Top Tips for Training to Run 5km

If you are looking for motivation to gain fitness and lose weight, a goal of competing in your first 5km event would be a great carrot to stick to your workouts. However, to comfortably run the distance does require fitness and don't feel sore for the week after the event, you need to take into consideration the following top tips:

  • You can aim for a time from anywhere between 20-40minutes. My first 5km event (it was a duathlon) was 23minutes straight after a 20km bike leg.
  • Take the step of actually registering for your first 5km event, this will give you alot more incentive to train and commit to the event. 1-3 months will be sufficient time to train for the event.

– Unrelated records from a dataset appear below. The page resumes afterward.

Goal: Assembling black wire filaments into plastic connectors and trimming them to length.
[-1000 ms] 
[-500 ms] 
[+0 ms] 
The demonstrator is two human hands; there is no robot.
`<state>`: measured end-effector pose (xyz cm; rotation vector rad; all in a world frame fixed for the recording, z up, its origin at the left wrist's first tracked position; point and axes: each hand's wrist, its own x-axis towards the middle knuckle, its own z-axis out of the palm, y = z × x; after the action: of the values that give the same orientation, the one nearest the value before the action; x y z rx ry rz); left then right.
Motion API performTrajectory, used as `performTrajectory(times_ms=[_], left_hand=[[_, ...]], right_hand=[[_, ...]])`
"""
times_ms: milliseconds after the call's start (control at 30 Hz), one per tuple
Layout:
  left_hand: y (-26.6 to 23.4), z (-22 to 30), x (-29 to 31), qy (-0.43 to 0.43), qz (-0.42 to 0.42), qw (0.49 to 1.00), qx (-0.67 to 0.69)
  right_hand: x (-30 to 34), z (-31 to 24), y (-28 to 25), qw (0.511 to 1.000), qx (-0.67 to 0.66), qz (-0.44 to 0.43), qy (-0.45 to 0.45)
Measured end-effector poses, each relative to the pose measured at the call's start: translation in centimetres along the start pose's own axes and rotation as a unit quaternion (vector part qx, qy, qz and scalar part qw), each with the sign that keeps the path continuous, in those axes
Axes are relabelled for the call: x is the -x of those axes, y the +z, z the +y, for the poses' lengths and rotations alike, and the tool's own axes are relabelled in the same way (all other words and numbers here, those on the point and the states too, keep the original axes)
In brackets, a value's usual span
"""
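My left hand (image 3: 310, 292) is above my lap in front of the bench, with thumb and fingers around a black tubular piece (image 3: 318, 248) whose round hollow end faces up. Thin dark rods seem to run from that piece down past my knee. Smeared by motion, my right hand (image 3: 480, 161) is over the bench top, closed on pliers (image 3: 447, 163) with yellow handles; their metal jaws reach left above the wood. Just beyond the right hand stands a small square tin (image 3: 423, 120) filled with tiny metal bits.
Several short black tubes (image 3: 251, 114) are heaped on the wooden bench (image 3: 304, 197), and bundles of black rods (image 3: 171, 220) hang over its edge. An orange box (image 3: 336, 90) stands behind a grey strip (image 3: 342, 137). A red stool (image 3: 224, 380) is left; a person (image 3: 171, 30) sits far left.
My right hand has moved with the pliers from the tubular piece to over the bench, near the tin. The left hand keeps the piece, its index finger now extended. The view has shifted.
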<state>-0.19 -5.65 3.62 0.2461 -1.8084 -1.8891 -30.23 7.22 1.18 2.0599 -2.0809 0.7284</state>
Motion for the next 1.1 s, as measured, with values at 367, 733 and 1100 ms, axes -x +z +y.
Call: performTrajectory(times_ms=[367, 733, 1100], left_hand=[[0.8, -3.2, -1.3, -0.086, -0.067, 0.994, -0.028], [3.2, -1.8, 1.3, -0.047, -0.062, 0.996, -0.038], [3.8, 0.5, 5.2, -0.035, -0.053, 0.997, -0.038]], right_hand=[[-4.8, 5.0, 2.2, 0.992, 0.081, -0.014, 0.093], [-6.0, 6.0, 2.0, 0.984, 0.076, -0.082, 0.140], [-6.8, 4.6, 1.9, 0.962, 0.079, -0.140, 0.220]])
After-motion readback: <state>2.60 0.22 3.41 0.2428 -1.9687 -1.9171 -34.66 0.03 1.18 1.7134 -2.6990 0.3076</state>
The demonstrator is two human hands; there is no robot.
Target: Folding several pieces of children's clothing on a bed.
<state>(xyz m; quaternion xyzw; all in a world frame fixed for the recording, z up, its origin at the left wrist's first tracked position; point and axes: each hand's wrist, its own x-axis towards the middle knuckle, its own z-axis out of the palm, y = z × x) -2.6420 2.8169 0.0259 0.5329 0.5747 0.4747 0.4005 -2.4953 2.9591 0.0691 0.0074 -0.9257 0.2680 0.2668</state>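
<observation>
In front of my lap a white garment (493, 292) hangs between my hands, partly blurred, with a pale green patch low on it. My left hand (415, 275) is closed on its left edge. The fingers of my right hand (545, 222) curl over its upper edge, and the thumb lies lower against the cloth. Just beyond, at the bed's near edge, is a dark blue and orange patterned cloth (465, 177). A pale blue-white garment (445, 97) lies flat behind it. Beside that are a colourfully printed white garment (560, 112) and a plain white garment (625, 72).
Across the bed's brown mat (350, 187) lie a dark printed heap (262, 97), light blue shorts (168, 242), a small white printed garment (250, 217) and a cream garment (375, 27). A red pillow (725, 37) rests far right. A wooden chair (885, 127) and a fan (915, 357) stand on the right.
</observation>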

  • You will want to train at least 3-4 times per week. Starting with short 15min runs (combined with walking for 2minutes every 5mins or so), increasing to 20mins by the end of the week. Your body will be in shock in the first week, but you need to be consistent and keep adding 1 min to your run time each day. Make sure you do a good 15 mins of stretching afterwards.

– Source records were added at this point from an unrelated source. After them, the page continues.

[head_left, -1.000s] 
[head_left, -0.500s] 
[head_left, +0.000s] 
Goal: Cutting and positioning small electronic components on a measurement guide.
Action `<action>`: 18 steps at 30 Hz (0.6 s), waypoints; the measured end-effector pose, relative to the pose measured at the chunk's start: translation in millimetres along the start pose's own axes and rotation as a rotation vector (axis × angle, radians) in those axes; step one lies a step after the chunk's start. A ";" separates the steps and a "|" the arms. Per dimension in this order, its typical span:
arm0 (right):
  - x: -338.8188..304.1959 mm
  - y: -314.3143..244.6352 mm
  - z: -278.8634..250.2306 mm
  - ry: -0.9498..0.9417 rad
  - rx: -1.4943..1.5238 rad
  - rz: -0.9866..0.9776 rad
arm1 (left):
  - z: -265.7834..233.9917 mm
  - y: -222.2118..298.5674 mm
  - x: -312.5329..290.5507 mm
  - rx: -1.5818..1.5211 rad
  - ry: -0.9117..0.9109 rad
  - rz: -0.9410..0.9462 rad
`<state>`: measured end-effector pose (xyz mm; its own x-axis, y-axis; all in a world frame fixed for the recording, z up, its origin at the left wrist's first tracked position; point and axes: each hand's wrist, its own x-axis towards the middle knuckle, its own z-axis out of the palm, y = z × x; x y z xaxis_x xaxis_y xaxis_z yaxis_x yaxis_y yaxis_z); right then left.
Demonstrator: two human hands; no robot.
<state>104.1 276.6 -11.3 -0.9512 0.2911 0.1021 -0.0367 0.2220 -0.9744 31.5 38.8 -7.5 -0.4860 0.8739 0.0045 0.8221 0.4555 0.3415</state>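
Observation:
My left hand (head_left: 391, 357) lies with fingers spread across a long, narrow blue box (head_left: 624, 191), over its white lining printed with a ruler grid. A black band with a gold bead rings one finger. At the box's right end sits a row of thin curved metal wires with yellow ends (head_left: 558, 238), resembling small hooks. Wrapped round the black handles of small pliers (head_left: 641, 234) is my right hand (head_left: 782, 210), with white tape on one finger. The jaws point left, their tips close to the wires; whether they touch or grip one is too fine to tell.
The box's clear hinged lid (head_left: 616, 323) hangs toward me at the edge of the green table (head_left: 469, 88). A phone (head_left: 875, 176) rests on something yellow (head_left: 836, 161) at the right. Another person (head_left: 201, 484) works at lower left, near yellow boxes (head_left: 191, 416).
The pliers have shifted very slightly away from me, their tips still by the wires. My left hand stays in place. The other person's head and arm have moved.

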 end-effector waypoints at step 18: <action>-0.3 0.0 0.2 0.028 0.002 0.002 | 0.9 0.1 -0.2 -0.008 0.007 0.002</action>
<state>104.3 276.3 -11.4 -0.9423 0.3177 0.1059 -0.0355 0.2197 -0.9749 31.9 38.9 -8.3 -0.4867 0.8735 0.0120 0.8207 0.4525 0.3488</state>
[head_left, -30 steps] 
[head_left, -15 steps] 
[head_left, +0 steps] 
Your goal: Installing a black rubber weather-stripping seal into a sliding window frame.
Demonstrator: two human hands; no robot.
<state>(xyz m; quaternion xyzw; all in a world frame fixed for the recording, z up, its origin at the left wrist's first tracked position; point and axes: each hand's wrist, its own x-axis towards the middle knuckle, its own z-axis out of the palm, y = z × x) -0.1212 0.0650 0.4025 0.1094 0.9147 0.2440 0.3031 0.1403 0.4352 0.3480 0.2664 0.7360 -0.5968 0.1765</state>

  • After your first week, you can start increasing your tempo by running slightly faster than your normal pace for 2mins and then dropping back to your normal speed. Try to run 10mins before walking for 2-3mins. By the end of the second and third weeks you should be able to run 30mins comfortably.
  • After 2-3 weeks of 30 min runs, you should be able to build up your mileage so that you can run 6-8kms quite comfortably. No more than 8kms. This should take no longer than 45mins. After the first week, continue to add 1min per day till you reach 45mins. This is where I find it is the optimal amount of training for 5km or even eventually trying out the 10km events.
  • Introduce one "long session" a week, which will be 45mins (8km or so) done at a slow-moderate pace. Two run sessions should be faster, one being interval focused where you will run out of your comfort zone for 5mins, then slowing down to a jog for 10min recovery before repeating the 5min effort. Aim to do this 3 times during your 40-45min run. The other "fast" session should be to hold your maximum sustainable pace for 25mins, finishing with a 5 min slow run.
  • Because running is hard on the joints, it will be a good idea to do some bike riding as well for 30-60mins each week. This will improve your cardiovascular fitness while giving your running muscles a break.
  • Stretching after each running session is of vital importance and 15-20minutes of your time invested in 4-5 good stretches will help with your flexibility and recovery from your workouts.
  • Consider taking high quality vitamin supplements to aid your recovery and improve your immune and energy levels. Introducing a multivitamin supplement to your diet will help introduce more much needed anti-oxidants to your system to fight the increased number of free-radicals that are being produced as a result of your increased physical activity.
  • Race day - warm up for 5 mins of easy jogging will get the blood flowing through your legs and prime you for a faster time if you are seeking respectable a time. Eat minimally before your race, focus on eating easily digested food such as bananas and dried fruit. A good energy drink will also help with your performance. I drink REV 3 surge with my water ( prior my race events and during (although you won't need to consume fluids during a 5k).
  • Relax and have a good time. If you have trained consistently for the past couple of months prior the race, you can unleash it and achieve your personal best 5k time. If you have done limited training, then I would focus on going at a speed that is comfortable for you and increase your intensity as the end approaches.